• Exercise prompt: Within the lines below, the span from the line with "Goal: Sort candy" to the line with "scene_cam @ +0", both ends included, is to be reproduced exactly, with pictures omitted.
═════ Data for this exercise
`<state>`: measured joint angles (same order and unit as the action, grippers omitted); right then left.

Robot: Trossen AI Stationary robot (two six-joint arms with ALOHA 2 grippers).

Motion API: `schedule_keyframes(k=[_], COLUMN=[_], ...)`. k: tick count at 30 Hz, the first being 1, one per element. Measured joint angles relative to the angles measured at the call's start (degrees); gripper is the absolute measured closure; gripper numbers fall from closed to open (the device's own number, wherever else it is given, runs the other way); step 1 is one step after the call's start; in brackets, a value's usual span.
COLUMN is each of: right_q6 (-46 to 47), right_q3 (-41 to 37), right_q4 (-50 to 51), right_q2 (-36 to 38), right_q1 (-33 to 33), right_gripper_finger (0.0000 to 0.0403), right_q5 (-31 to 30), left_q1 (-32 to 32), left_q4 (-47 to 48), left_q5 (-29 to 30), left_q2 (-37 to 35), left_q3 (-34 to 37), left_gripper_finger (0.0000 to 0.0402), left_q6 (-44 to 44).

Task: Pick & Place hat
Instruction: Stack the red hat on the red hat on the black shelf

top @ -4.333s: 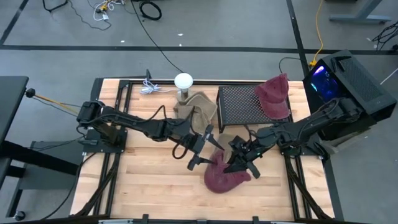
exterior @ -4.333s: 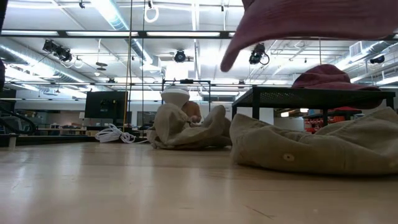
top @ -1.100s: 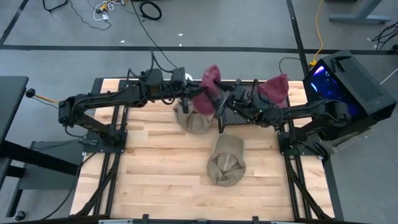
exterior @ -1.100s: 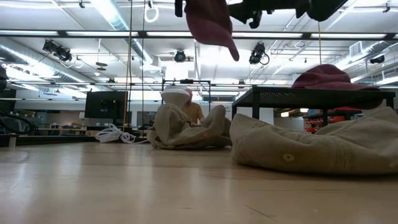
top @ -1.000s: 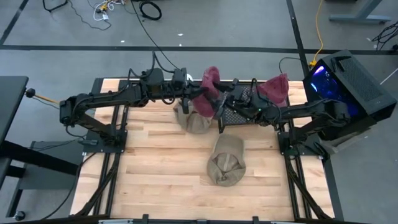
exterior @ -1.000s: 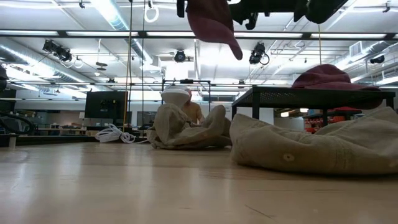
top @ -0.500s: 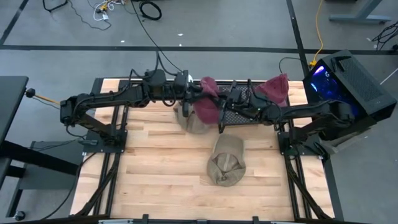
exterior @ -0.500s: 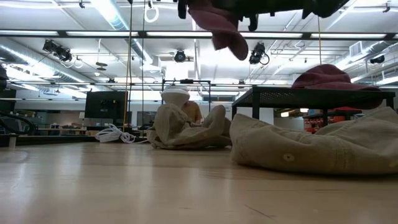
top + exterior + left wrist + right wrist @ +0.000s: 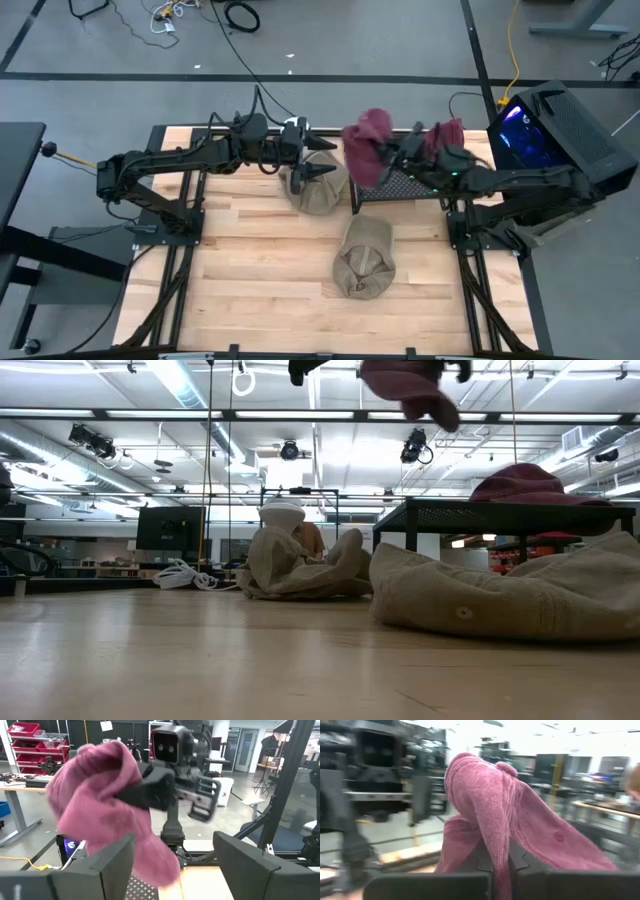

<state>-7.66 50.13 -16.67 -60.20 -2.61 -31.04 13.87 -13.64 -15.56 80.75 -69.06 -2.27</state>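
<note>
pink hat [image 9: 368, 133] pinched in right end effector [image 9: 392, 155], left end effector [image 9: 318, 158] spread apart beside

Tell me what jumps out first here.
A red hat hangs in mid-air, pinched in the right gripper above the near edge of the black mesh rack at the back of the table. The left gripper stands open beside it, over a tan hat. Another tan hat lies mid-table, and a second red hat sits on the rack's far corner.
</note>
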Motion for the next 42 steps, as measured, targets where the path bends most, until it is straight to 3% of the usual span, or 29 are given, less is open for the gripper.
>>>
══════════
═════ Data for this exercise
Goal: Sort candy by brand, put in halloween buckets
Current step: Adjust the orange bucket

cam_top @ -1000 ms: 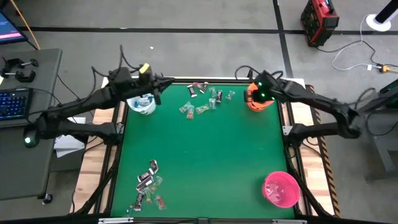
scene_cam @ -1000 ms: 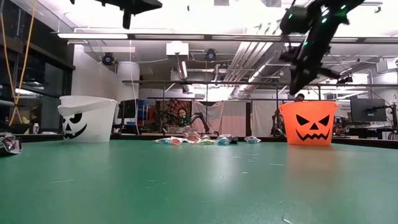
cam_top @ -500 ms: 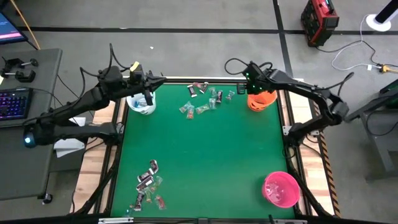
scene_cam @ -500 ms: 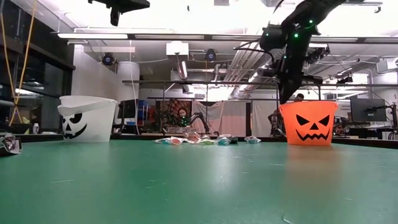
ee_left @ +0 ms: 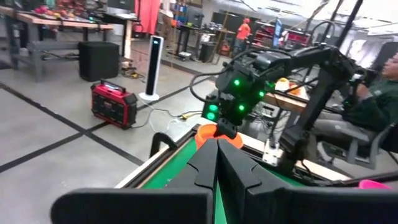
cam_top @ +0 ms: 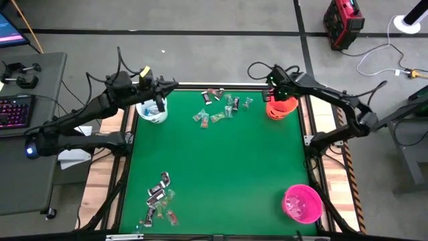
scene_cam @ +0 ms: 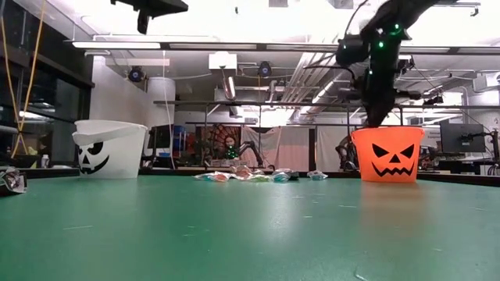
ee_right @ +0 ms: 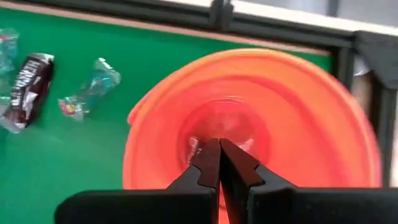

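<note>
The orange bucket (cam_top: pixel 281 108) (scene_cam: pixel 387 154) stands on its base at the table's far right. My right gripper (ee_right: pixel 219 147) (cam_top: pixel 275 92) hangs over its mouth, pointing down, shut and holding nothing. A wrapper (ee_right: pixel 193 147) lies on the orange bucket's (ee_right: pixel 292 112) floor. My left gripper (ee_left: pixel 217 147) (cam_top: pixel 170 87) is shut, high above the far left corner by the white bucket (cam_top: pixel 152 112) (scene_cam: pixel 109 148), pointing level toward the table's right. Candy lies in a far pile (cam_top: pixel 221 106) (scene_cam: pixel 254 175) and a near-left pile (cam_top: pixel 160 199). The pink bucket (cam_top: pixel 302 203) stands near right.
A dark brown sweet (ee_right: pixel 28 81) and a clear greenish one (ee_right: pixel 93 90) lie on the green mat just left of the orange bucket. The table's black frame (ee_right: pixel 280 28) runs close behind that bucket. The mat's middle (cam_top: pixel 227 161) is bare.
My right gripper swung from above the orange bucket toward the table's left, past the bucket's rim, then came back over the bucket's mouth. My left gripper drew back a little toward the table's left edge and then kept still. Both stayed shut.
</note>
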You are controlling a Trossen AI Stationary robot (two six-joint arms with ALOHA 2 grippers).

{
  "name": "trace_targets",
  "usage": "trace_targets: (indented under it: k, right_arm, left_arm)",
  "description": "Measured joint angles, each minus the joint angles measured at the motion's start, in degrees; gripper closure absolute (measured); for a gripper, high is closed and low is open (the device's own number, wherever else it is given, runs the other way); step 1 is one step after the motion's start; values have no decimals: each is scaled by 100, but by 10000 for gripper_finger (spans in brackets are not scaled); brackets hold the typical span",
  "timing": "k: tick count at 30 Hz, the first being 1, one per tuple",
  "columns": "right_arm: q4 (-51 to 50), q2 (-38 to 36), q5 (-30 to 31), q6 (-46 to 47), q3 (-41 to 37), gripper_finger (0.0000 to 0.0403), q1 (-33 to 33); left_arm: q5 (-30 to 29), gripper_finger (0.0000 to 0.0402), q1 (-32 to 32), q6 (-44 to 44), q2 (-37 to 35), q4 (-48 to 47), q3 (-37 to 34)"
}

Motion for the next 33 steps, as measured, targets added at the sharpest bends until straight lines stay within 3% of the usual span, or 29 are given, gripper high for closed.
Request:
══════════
• Response:
Goal: Sort candy by brand, put in halloween buckets
Current step: Adjust the orange bucket

cam_top @ -1000 ms: 
scene_cam @ -1000 ms: 
cam_top @ -500 ms: 
scene_cam @ -500 ms: 
ee_left @ +0 ms: 
cam_top @ +0 ms: 
scene_cam @ +0 ms: 

Nothing further belongs to this answer.